= Problem statement =
What is the number of lines in the data holding the word "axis"? Give that number by itself.

^^^^^^^^^^^^^^^^

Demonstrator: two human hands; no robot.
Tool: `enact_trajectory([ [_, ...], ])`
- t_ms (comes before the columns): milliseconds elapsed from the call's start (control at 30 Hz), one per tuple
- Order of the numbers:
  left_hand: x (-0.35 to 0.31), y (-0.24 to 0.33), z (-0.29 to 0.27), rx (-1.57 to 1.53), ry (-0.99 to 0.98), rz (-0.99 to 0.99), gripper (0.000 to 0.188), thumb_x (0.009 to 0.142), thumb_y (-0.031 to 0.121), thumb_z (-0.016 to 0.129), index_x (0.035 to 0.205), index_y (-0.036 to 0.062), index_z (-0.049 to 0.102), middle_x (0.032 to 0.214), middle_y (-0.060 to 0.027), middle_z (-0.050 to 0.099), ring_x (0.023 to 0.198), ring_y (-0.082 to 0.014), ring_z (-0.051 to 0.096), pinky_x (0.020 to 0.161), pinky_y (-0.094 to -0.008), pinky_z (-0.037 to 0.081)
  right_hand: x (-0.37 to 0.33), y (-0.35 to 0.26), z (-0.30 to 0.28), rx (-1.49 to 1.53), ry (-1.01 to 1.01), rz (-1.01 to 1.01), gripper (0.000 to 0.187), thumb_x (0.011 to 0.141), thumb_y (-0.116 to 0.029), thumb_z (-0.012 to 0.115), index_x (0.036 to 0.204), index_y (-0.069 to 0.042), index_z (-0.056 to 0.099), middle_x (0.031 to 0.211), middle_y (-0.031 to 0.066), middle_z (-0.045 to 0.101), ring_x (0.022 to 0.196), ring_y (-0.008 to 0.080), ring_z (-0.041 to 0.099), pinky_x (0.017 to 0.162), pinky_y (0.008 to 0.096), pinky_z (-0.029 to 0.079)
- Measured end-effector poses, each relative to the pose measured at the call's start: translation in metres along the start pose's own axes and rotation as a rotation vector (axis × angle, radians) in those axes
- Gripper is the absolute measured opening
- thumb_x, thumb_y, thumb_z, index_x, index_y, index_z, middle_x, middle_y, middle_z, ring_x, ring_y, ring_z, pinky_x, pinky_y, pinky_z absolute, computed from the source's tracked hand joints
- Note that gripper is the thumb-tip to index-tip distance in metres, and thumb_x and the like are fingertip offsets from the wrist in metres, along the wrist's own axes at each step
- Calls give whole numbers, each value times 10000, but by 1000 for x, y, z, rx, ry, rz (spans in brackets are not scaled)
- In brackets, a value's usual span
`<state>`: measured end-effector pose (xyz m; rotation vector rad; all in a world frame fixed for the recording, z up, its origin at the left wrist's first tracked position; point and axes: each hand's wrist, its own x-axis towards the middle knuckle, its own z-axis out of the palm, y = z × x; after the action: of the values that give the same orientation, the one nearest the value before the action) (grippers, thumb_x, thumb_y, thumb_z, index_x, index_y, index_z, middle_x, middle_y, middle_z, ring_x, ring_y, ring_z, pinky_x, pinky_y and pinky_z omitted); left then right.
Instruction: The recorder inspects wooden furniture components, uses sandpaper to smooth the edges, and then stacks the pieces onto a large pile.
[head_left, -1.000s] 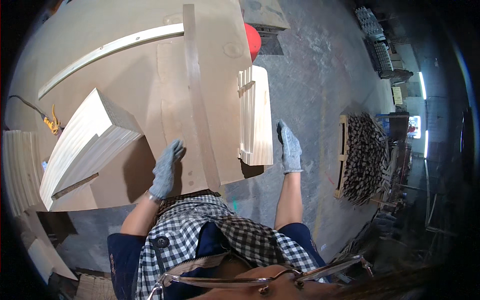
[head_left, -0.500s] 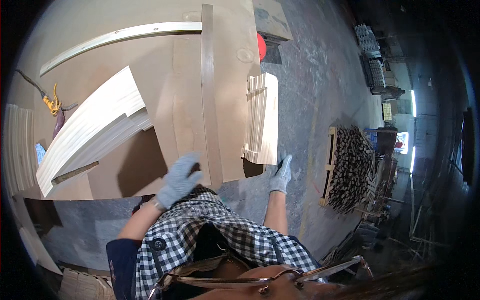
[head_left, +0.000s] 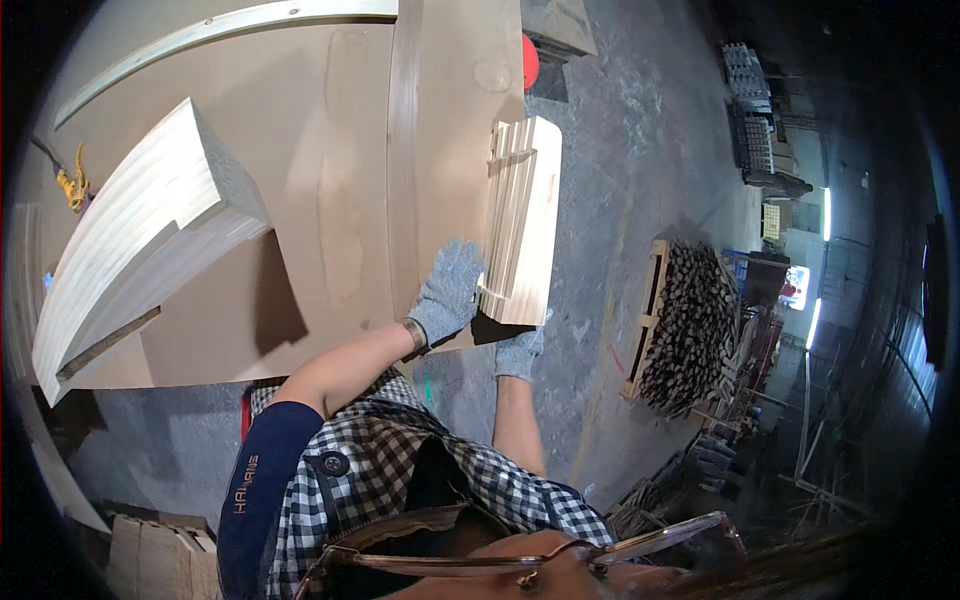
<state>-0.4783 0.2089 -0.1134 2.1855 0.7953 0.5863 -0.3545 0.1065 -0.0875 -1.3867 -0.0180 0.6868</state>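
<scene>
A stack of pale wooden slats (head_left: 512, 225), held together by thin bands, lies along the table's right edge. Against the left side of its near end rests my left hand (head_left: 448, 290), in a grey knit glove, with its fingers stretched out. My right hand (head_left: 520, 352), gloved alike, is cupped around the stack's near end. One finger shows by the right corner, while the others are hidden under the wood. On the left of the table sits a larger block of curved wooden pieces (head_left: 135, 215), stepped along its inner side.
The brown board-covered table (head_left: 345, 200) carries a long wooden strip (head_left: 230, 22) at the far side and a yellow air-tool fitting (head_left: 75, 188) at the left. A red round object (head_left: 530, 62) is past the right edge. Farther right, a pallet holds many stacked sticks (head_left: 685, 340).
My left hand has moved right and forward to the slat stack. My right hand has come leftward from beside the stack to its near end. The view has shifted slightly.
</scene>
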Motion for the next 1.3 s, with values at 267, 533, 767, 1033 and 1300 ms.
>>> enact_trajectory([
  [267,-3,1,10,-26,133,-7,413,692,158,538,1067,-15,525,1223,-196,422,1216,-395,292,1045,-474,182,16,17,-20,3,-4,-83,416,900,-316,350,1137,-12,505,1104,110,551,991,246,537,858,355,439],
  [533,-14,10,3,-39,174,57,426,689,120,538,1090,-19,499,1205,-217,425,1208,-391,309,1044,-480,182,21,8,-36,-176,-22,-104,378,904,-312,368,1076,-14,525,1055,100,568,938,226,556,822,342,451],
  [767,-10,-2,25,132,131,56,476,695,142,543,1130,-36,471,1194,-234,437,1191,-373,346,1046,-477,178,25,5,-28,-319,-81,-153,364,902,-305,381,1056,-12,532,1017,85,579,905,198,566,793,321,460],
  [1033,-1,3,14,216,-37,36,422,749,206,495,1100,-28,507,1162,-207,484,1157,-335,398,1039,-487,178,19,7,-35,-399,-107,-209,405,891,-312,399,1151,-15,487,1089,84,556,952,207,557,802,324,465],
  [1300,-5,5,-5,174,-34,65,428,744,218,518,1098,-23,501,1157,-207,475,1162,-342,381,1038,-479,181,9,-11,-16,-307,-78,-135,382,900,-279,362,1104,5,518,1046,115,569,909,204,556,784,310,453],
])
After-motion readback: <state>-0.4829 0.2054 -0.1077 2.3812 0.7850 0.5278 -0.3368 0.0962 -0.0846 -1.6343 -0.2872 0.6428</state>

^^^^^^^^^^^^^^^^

= Written answer =
2